**ASSIGNMENT:** Please repeat, unchanged, the lines at the top of the listing below, ending with the one that has "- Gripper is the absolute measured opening".

**INPUT DATA:**
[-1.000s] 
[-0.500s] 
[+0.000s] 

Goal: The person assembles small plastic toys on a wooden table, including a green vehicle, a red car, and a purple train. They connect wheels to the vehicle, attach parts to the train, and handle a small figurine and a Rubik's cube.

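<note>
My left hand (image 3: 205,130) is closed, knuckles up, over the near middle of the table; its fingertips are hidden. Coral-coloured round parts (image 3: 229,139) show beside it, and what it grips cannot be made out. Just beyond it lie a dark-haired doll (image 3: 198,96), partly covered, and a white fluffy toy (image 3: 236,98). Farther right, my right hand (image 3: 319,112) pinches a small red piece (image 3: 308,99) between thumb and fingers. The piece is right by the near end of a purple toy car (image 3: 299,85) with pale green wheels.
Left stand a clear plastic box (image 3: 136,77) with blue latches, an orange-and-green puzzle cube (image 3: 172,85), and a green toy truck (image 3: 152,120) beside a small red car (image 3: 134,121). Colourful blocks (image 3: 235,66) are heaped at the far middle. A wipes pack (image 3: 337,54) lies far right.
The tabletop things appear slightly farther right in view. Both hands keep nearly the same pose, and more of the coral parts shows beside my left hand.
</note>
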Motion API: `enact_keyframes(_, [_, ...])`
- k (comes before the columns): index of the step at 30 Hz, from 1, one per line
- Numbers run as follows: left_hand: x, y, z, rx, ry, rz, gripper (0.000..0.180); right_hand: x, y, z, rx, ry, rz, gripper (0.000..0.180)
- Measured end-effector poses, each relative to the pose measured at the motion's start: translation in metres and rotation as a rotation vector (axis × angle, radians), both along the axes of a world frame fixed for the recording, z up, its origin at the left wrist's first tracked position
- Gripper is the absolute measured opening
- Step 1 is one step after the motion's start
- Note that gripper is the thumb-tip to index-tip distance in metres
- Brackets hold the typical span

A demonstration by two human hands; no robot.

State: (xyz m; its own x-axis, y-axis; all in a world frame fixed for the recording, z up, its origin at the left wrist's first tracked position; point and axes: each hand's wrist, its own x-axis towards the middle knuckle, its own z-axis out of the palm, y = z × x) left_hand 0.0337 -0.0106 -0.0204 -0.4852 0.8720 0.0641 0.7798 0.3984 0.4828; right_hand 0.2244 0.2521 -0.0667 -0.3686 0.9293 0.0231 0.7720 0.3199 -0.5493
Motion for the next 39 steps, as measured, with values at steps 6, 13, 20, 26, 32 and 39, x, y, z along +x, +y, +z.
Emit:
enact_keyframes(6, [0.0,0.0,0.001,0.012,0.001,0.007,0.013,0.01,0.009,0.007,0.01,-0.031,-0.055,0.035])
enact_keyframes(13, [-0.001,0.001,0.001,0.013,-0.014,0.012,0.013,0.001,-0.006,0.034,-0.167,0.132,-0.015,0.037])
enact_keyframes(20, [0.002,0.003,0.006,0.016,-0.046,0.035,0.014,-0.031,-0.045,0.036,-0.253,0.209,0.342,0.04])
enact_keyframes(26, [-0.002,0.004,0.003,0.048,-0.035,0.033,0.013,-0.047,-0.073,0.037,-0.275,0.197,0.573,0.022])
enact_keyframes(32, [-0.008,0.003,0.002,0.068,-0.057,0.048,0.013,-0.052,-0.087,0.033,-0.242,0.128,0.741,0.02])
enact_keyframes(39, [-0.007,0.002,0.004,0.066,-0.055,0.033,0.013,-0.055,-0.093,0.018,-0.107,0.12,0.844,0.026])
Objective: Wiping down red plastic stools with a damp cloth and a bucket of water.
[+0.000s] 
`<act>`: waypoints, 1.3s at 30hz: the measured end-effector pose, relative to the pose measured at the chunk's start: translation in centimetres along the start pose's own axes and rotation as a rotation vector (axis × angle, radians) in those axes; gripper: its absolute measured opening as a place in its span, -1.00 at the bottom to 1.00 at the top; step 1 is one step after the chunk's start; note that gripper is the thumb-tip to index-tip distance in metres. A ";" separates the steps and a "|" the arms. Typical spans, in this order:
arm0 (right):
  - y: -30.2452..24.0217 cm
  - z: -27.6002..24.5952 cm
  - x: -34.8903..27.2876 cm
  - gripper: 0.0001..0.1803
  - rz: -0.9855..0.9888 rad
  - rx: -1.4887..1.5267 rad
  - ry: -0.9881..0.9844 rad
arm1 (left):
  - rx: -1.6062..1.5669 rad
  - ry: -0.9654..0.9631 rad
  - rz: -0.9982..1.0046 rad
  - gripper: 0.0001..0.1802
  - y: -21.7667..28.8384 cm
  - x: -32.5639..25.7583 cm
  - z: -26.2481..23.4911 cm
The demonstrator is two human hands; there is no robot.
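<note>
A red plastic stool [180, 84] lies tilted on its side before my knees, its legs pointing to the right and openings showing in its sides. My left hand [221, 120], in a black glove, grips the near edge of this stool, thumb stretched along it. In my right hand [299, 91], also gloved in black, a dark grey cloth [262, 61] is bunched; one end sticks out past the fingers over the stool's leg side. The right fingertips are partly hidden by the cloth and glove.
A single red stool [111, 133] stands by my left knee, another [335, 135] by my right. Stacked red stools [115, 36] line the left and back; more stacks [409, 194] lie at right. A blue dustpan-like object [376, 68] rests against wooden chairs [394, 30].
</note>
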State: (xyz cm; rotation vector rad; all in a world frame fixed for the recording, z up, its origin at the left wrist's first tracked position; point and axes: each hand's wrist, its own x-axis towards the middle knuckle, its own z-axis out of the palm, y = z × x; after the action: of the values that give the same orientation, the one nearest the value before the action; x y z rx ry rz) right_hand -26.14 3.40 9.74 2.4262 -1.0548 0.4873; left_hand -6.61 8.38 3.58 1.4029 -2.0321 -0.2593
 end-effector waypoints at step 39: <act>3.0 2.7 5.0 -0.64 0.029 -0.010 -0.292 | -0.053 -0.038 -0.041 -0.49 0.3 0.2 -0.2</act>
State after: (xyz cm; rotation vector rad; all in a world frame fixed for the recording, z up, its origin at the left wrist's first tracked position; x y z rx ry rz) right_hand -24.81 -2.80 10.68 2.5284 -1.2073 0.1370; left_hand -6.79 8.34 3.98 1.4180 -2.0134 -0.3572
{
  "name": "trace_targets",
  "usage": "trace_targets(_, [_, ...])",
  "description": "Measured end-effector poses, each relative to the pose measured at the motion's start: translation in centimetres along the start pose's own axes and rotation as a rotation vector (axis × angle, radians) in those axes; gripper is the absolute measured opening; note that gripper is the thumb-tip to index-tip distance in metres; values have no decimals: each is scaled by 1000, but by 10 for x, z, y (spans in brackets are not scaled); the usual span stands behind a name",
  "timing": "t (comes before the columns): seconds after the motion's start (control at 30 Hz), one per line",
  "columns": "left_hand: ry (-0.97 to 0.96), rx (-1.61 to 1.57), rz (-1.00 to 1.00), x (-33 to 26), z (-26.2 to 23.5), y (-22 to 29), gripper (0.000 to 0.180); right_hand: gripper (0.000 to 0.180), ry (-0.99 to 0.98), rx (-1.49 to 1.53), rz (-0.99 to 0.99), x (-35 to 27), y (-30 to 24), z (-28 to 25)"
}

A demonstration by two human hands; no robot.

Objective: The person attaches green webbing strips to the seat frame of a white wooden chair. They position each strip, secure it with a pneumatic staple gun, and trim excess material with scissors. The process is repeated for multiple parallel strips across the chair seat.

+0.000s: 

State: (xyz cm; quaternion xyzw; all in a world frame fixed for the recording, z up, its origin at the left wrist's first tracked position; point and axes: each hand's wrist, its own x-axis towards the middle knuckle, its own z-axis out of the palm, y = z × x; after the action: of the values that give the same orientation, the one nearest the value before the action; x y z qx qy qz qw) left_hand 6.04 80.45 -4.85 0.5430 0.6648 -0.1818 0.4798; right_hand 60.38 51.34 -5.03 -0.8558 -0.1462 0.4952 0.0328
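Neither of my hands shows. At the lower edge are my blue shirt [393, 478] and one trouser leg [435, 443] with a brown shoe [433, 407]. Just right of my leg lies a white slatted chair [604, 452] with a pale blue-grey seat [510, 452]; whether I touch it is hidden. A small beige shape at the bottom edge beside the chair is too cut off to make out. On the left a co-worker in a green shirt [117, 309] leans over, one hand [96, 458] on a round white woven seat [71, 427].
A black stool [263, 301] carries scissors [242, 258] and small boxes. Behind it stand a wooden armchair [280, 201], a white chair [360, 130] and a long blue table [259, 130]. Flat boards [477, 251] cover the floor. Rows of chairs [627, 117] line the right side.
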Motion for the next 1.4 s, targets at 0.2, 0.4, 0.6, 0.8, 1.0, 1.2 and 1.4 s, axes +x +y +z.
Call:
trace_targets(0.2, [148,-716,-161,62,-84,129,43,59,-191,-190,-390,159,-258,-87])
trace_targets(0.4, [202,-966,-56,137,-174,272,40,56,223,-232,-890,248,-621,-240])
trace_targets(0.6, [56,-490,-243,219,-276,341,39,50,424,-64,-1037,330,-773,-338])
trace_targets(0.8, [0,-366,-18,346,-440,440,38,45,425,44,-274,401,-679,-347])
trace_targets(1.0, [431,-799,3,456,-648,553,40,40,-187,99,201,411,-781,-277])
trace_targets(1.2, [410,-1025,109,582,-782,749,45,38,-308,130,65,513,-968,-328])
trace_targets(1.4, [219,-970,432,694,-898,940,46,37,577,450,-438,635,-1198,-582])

**RESULT OF THE TASK:**
[-1.000s] 
[-0.500s] 
[+0.000s] 

Goal: The person assembles small plastic toys on a wooden table, including a green vehicle, a red car, and a purple train. They connect wheels to the vehicle, attach parts to the train, and handle a small figurine and a Rubik's cube.

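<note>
My left hand (image 3: 205,130) is closed, knuckles up, over the near middle of the table; its fingertips are hidden. Coral-coloured round parts (image 3: 229,139) show beside it, and what it grips cannot be made out. Just beyond it lie a dark-haired doll (image 3: 198,96), partly covered, and a white fluffy toy (image 3: 236,98). Farther right, my right hand (image 3: 319,112) pinches a small red piece (image 3: 308,99) between thumb and fingers. The piece is right by the near end of a purple toy car (image 3: 299,85) with pale green wheels.
Left stand a clear plastic box (image 3: 136,77) with blue latches, an orange-and-green puzzle cube (image 3: 172,85), and a green toy truck (image 3: 152,120) beside a small red car (image 3: 134,121). Colourful blocks (image 3: 235,66) are heaped at the far middle. A wipes pack (image 3: 337,54) lies far right.
The tabletop things appear slightly farther right in view. Both hands keep nearly the same pose, and more of the coral parts shows beside my left hand.
</note>
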Motion API: `enact_keyframes(_, [_, ...])`
- k (comes before the columns): index of the step at 30 Hz, from 1, one per line
- Numbers run as follows: left_hand: x, y, z, rx, ry, rz, gripper (0.000..0.180); right_hand: x, y, z, rx, ry, rz, gripper (0.000..0.180)
- Measured end-effector poses, each relative to the pose measured at the motion's start: translation in metres and rotation as a rotation vector (axis × angle, radians), both along the axes of a world frame fixed for the recording, z up, its origin at the left wrist's first tracked position
- Gripper is the absolute measured opening

Now the output is complete.